Noemie Rüegg war 16 Jahre alt, als sich ihre Eltern trennten. Ein harter Schlag, ja. Aber aus der Bahn geriet die junge Frau, deren Talent auf dem Rad schon damals offensichtlich war, nicht. «Der Glauben hat mir dabei sehr geholfen. Es war Gottes Plan, dass wir als Familie in anderer Form weitermachen. So ist gekommen. Das hat mich, meinen Vater und meine zwei Brüder noch mehr zusammengeschweisst. Und auch das Verhältnis zu meiner Mutter blieb super.»
Rüegg sitzt auf einer Holzbank und blickt weiter über das Wehntal im Zürcher Unterland, als sie dies erzählt. Die 22-Jährige aus Oberweningen ist das grösste Schweizer Talent im Schweizer Frauen-Strassenradsport. «Wenn ich zu Hause bin, gehe ich am Abend oft spazieren und setze mich hierher, um nachzudenken. Aber auch, um abzuschalten. Ich geniesse diese Ruhe.»
Rüegg wird immer besser
Seit zwei Jahren ist Rüegg nur noch selten daheim. Mehr als 200 Tage verbringt sie auf Reisen. Trainingslager, Team-Events, Rennen – sie lebt ein Leben auf der Überholspur. Zwar wartet die Athletin des holländischen Teams Jumbo-Visma noch auf ihren ersten Profi-Sieg, doch sie wird immer besser – physisch, technisch und taktisch.

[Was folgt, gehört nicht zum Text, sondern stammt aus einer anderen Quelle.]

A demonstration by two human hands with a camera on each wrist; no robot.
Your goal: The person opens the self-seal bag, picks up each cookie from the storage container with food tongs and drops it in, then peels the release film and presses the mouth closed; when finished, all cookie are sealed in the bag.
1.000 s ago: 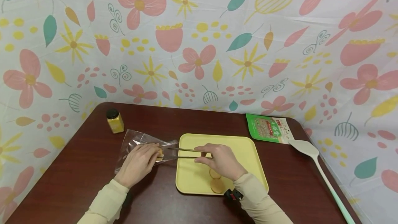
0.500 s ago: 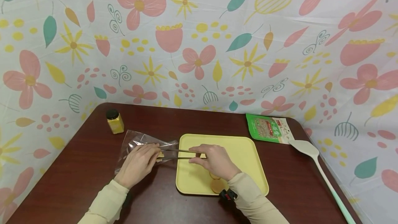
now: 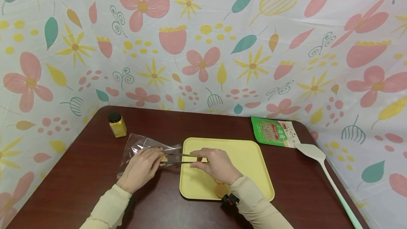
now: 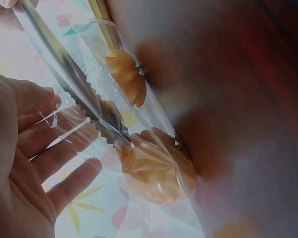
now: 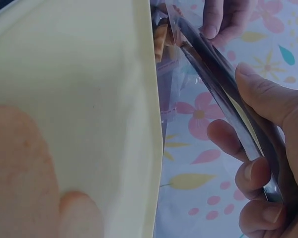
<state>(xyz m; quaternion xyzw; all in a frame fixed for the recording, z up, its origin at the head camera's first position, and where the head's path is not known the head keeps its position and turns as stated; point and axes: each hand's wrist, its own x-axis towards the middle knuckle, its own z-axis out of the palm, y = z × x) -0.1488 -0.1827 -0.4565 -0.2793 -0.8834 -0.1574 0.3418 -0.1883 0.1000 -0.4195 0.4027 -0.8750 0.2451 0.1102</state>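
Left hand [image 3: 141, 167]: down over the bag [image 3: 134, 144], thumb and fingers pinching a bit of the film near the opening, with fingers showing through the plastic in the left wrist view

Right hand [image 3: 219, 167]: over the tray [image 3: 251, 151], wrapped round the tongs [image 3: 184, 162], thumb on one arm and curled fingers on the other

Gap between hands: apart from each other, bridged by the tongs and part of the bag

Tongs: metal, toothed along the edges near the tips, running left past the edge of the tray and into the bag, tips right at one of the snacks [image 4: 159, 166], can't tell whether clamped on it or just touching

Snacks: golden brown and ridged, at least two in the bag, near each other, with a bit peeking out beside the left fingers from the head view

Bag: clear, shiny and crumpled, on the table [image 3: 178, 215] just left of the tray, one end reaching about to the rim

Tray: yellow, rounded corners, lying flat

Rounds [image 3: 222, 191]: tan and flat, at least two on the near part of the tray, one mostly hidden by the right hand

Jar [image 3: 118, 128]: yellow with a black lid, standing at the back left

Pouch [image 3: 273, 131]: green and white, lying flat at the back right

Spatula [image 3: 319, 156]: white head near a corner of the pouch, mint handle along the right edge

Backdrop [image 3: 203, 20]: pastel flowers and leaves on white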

«Es dauert nicht mehr lange, bis ich für mich fahren kann», ist sie überzeugt. Der Hintergrund: Rüegg ist zwar nach wie vor oft Helferin, zeigt aber deutlich, dass sie zu mehr fähig wäre. Die Tour de Suisse (17.-20. Juni) lässt sie diesmal aus, weil ihr Programm bislang sehr happig war.
Sie trifft sich mit Bibelstudien-Gruppe
Der Glaube an Gott begleitet Rüegg auch heute – so wie schon früher als Teenager. «Er gibt mir Sicherheit und Gelassenheit. Ich weiss, dass immer jemand bei mir ist.» Was sich verändert hat, ist die Art, wie die Christin ihren Glauben praktiziert. Früher ging sie, wenn immer möglich, mit der Familie in die Chrischona Gemeinde Oberweningen, seit einem Jahr in die Hasli-Chile in Oberglatt.
Als Rad-Profi ist dies für Rüegg aber kaum noch möglich. «Ich verfolge die Messe entweder live auf Youtube oder höre sie später im Podcast.» Das ist aber nicht alles. Das 54-Kilo-Leichtgewicht trifft sich einmal pro Woche mittels Video-Konferenz mit anderen Velo-Profis zur Bibelstudien-Gruppe. «Meistens sind fünf bis sieben Leute dabei. Wir reden über unseren Glauben, erzählen aber auch manchmal einfach, was uns beschäftigt.»
«Ich bete nie für Siege»
Rüegg betet jeden Abend. «Aber nie für Siege, nur für Gesundheit», wie sie erklärt. Sie glaubt an Vorbestimmung und ist überzeugt, dass bereits feststeht, ob sie ein Rennen gewinnen wird oder nicht. «Ich tue als Rad-Profi jedenfalls, was es dafür braucht. Der Rest liegt nicht in meiner Hand.»
Bleibt die Frage: Betet sie auch während der Rennen? «Manchmal schon, vor allem dann, wenn ich extrem leide. Ich mache es im Stillen, nur für mich. Das gibt mir Kraft, um nicht aufzugeben.»